To do – What you return should match the data word for word, minus the images.

Information supplied –
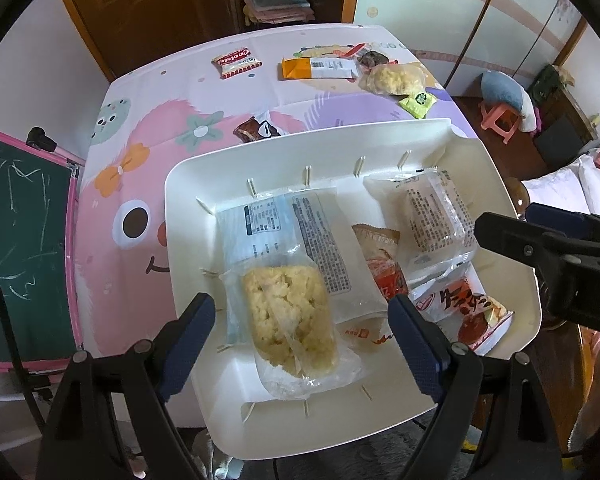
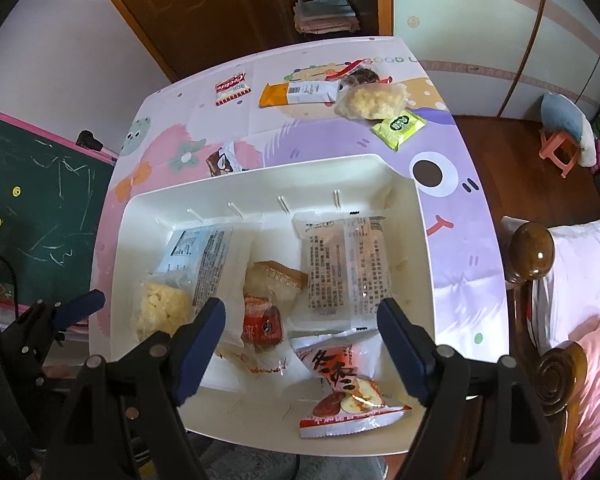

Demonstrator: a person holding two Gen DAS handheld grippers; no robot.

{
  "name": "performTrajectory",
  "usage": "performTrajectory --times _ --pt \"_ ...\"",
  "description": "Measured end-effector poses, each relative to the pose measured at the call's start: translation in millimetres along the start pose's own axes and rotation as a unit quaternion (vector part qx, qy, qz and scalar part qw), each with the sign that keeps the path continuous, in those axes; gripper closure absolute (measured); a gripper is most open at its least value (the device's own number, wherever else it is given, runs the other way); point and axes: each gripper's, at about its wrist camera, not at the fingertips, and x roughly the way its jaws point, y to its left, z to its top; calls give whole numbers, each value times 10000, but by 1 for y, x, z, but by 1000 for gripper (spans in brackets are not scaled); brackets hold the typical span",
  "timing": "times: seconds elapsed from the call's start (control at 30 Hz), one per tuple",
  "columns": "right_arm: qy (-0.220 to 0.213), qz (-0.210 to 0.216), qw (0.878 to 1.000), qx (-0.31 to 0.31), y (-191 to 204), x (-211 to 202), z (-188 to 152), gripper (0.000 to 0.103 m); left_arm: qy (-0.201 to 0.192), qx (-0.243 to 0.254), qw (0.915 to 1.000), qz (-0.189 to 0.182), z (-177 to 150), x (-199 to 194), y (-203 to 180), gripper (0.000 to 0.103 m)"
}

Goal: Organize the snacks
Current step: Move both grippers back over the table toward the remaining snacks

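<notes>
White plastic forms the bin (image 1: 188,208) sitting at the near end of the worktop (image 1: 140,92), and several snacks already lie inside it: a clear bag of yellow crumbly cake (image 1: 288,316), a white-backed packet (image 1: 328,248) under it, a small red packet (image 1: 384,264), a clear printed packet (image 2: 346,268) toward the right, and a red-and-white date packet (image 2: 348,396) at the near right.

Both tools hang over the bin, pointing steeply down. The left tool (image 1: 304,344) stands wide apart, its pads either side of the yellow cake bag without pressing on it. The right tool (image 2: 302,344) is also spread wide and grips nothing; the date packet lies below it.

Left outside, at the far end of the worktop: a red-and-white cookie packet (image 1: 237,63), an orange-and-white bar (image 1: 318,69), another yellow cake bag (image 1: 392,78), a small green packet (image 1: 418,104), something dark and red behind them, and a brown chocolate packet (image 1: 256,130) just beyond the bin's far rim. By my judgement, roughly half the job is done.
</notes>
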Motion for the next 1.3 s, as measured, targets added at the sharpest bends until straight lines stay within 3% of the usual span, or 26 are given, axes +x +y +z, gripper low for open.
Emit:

Answer to this exercise –
Demonstrator: a person holding two Gen DAS handheld grippers; no robot.

{
  "name": "performTrajectory",
  "usage": "performTrajectory --times _ --pt \"_ ...\"",
  "description": "Measured end-effector poses, each relative to the pose measured at the call's start: translation in millimetres along the start pose's own axes and rotation as a unit quaternion (vector part qx, qy, qz and scalar part qw), each with the sign that keeps the path continuous, in those axes; gripper closure absolute (measured); a gripper is most open at its least value (the device's own number, wherever else it is given, runs the other way); point and axes: each gripper's, at about its wrist camera, not at the fingertips, and x roughly the way its jaws point, y to its left, z to its top; calls give whole numbers, each value times 10000, but by 1 for y, x, z, but by 1000 for gripper (spans in brackets are not scaled); brackets hold the typical span",
  "timing": "times: seconds elapsed from the call's start (control at 30 Hz), one per tuple",
  "columns": "right_arm: qy (-0.220 to 0.213), qz (-0.210 to 0.216), qw (0.878 to 1.000), qx (-0.31 to 0.31), y (-191 to 204), x (-211 to 202), z (-188 to 152), gripper (0.000 to 0.103 m); left_arm: qy (-0.201 to 0.192), qx (-0.243 to 0.254), qw (0.915 to 1.000), qz (-0.189 to 0.182), z (-177 to 150), x (-199 to 194), y (-203 to 180), gripper (0.000 to 0.103 m)"
}

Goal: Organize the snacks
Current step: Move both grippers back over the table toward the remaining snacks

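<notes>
White plastic forms the bin (image 1: 188,208) sitting at the near end of the worktop (image 1: 140,92), and several snacks already lie inside it: a clear bag of yellow crumbly cake (image 1: 288,316), a white-backed packet (image 1: 328,248) under it, a small red packet (image 1: 384,264), a clear printed packet (image 2: 346,268) toward the right, and a red-and-white date packet (image 2: 348,396) at the near right.

Both tools hang over the bin, pointing steeply down. The left tool (image 1: 304,344) stands wide apart, its pads either side of the yellow cake bag without pressing on it. The right tool (image 2: 302,344) is also spread wide and grips nothing; the date packet lies below it.

Left outside, at the far end of the worktop: a red-and-white cookie packet (image 1: 237,63), an orange-and-white bar (image 1: 318,69), another yellow cake bag (image 1: 392,78), a small green packet (image 1: 418,104), something dark and red behind them, and a brown chocolate packet (image 1: 256,130) just beyond the bin's far rim. By my judgement, roughly half the job is done.
</notes>
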Motion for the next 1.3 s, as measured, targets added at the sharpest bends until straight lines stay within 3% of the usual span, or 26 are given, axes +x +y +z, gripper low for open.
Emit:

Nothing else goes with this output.